We just don’t pay enough attention to how important grit is in creating success.

The generally agreed consensus is that we are exposed to somewhere around 5,000 commercial messages a day.  Now, that number is broadly defined to include such things as logos on clothing and trademarks on every product in the grocery store, in addition to radio, TV and Internet ads, billboards and the like. But no matter how you define it, it is a very big number.

How many of those messages would you say could serve as life-guiding mantras?  Not many, right?  IBM’s “think” would be one.  And Apple’s response: “think differently” would be another, but after that?  It becomes pretty slim pickings.

One that I think makes the list, especially because it seems to be the governing philosophy of every successful entrepreneur I know, is (Nike’s) “Just do it.”

What is intriguing to me is the “it” doesn’t matter when it comes to successful entrepreneurs.  

  • “It” could be getting underway.  
  • “It” could be figuring out a way to circumvent a seemingly impossible obstacle.  
  • “It” could be determining how to respond when a far larger competitor entered their market.

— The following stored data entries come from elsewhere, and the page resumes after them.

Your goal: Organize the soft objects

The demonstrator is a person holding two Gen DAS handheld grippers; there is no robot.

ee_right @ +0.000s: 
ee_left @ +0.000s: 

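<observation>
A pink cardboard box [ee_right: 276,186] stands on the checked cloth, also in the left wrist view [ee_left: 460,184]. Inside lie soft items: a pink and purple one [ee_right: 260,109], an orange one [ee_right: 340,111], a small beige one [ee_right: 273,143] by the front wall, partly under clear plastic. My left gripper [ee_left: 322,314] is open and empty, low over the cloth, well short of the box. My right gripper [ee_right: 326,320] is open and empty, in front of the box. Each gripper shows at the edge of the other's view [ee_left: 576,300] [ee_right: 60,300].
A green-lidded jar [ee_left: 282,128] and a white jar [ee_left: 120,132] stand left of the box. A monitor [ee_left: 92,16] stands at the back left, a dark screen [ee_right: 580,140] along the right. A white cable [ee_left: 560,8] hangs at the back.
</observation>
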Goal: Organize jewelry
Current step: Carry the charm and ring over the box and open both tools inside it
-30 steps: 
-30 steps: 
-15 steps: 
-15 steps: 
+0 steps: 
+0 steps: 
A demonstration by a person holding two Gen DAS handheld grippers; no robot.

No matter what the “it” is, the best entrepreneurs analyze the problem; make what they think is the best decision possible to attack it, and get to work.  

They just do it.

There is no endless pondering of “what ifs.”  There is no analysis paralysis.  They just get underway and continue to work until the problem or challenge is solved.

In other words, they demonstrate girt.

Angela Duckworth, a professor at the University of Pennsylvania who studies why people succeed, defines grit “as working assiduously toward a single challenging superordinate goal through thick and thin, on a timescale of years and even decades.”

I think that is right, and the best entrepreneurs exhibit this characteristic in the proverbial spades.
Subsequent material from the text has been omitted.